### What is needed
Within the listing below, how many lines hold the string "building"? Only the number is wanted.
[Start of section]
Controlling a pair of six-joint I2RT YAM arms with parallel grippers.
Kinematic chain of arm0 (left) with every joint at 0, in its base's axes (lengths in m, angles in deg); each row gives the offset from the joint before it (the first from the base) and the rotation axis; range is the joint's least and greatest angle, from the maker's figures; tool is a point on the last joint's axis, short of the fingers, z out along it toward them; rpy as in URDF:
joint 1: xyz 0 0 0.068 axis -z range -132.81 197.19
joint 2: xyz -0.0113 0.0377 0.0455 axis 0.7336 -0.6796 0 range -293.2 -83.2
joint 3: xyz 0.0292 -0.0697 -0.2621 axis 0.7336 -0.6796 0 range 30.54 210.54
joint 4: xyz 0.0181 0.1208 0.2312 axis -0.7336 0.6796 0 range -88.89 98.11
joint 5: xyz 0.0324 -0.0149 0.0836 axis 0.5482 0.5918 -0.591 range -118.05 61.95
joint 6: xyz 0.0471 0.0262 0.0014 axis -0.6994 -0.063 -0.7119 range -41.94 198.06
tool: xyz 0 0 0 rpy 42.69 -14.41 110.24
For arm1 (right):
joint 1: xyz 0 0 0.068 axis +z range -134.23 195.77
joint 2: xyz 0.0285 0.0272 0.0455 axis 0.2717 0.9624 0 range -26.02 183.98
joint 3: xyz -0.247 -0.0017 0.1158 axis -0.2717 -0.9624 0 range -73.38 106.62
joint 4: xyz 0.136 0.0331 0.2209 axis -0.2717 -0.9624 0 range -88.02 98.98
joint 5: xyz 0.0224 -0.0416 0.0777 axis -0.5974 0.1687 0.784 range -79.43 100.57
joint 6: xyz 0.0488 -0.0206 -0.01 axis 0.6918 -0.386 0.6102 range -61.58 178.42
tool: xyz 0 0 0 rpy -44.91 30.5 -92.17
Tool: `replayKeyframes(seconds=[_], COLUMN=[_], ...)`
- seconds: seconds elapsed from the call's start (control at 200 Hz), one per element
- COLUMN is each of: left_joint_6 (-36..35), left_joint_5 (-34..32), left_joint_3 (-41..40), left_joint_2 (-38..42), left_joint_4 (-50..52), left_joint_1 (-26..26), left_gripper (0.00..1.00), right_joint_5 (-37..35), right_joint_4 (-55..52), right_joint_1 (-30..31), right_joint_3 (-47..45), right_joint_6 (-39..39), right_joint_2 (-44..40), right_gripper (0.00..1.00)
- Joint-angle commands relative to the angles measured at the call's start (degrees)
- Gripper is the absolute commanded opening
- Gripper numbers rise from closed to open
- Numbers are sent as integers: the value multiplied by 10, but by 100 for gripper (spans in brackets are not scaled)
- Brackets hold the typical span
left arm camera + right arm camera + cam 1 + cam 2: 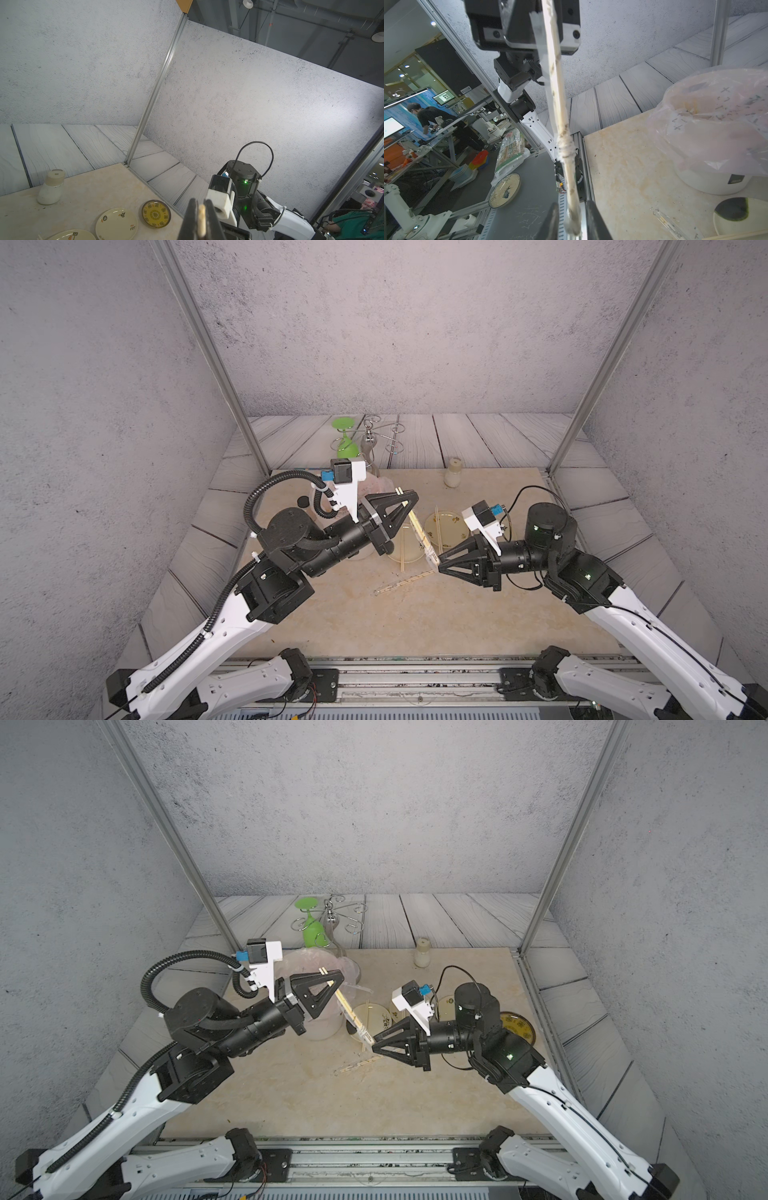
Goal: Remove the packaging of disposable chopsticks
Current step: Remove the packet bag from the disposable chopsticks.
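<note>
My left gripper (409, 499) (334, 982) (201, 202) is shut on the upper end of a pale wooden pair of disposable chopsticks (419, 531) (349, 1011) (201, 220), held slanting in the air above the plates. The clear packaging (566, 145) is bunched partway down the sticks and covers their lower end. My right gripper (439, 563) (374, 1045) (572, 204) sits at that lower end, its jaws a little apart on either side of the sleeve tip with gaps showing. A second wrapped pair (401, 583) (359, 1064) lies on the table in front.
Two pale plates (392, 558) (457, 516) with loose chopsticks lie under the held pair. A yellow plate (517, 1027) is at the right. A white bin with pinkish liner (716, 124) stands behind the left gripper. At the back are a white bottle (454, 473) and a green glass (347, 443).
</note>
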Motion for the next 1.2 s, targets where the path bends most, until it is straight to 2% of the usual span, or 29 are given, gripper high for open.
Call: replayKeyframes(seconds=[0.0,0.135,0.195,0.27,0.39,0.55,0.626,0.756,0.921,1.036,1.196], left_joint_6=[0,-10,-11,-12,-11,-14,-34,-87,-147,-168,-180], left_joint_5=[-7,-17,-19,-20,-21,-23,-41,-153,-295,-375,-427], left_joint_3=[-5,-3,-2,-4,-4,-4,1,0,-40,-69,-90], left_joint_2=[9,17,18,19,18,19,31,83,189,267,341], left_joint_4=[-25,-22,-22,-22,-23,-22,-7,29,48,77,150], left_joint_1=[-3,-4,-4,-4,-4,-4,-4,-4,-5,-4,-4], left_gripper=[0,0,0,0,0,0,0,0,0,0,0], right_joint_5=[11,12,17,20,20,13,-13,-107,-217,-274,-318], right_joint_4=[-2,-22,-21,-19,-13,0,-15,-69,-123,-167,-272], right_joint_1=[0,-1,-1,-1,-1,-1,-1,-1,-4,-6,-6], right_joint_3=[-7,-19,-25,-28,-26,-31,-38,-36,24,102,254], right_joint_6=[-1,-7,-5,-3,0,6,1,-12,-20,-37,-74], right_joint_2=[2,-4,-5,-6,-6,-8,-13,-11,36,92,213], right_gripper=[19,17,13,11,0,0,0,0,0,0,0])
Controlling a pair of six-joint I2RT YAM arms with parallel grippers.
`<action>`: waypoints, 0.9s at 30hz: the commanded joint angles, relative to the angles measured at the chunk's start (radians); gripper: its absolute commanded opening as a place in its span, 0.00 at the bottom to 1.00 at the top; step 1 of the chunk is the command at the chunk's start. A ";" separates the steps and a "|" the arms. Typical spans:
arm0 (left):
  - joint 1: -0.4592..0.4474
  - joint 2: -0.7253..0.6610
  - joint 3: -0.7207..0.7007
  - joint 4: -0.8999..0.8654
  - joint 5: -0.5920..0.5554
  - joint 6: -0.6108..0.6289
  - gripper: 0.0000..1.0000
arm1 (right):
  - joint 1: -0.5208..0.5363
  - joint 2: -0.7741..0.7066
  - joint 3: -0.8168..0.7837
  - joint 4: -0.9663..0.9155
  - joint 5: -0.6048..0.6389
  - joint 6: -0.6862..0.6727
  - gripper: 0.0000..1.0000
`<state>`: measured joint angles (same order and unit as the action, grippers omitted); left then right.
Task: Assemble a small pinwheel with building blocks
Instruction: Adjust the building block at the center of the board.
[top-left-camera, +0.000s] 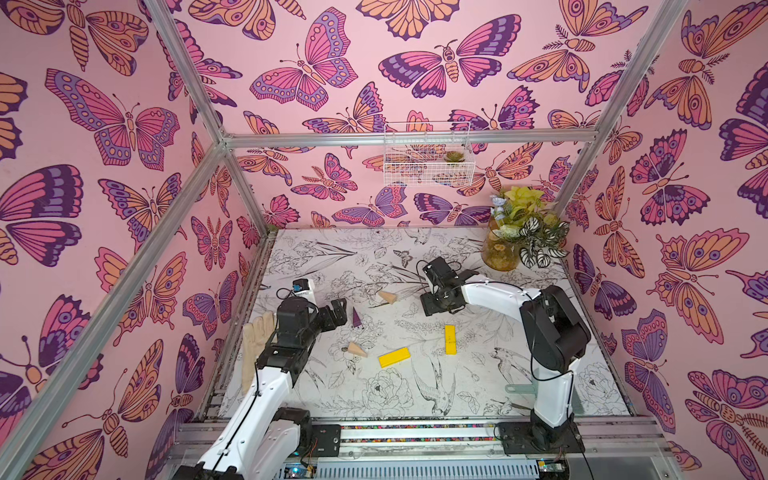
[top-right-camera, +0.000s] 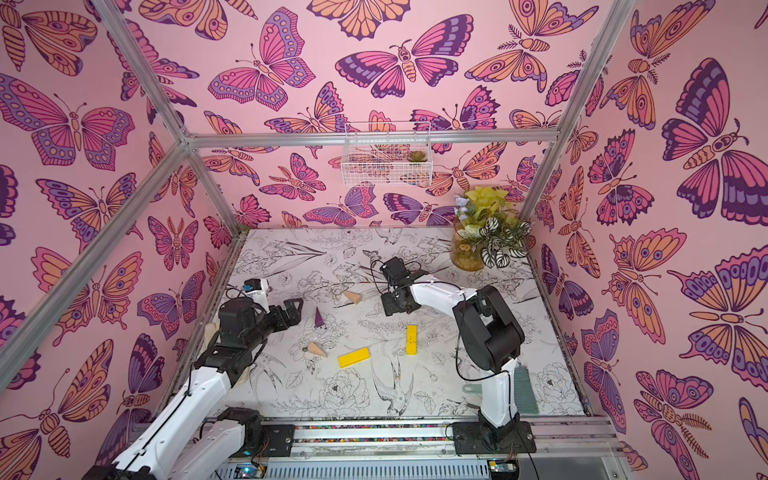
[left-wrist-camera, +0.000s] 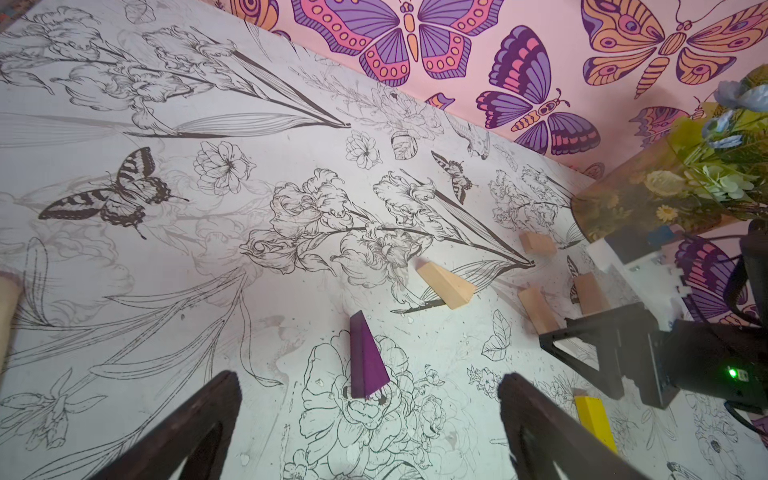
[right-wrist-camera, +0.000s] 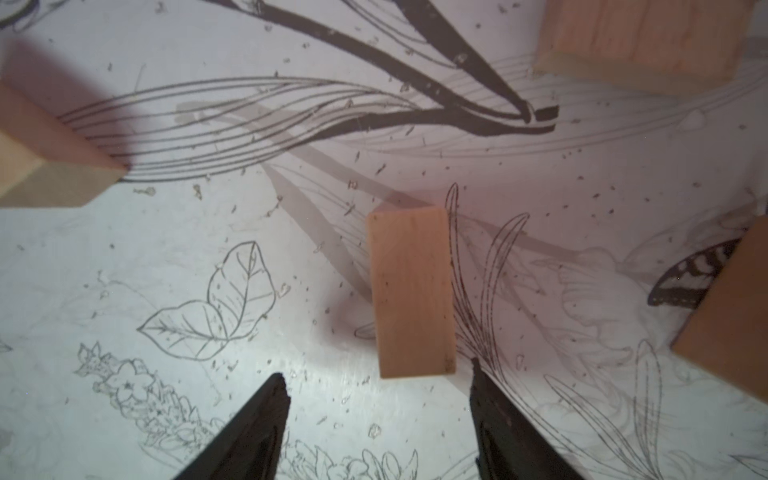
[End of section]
### Written answer
2